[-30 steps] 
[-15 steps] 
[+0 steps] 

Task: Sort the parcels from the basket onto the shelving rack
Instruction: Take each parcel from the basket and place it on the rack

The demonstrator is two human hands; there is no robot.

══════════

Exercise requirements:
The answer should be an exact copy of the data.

Task solution:
[-30 steps] 
[-15 steps] 
[+0 steps] 

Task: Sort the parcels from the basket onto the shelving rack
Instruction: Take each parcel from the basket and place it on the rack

The demonstrator is two human hands; there is no robot.

Nothing further is needed for this answer.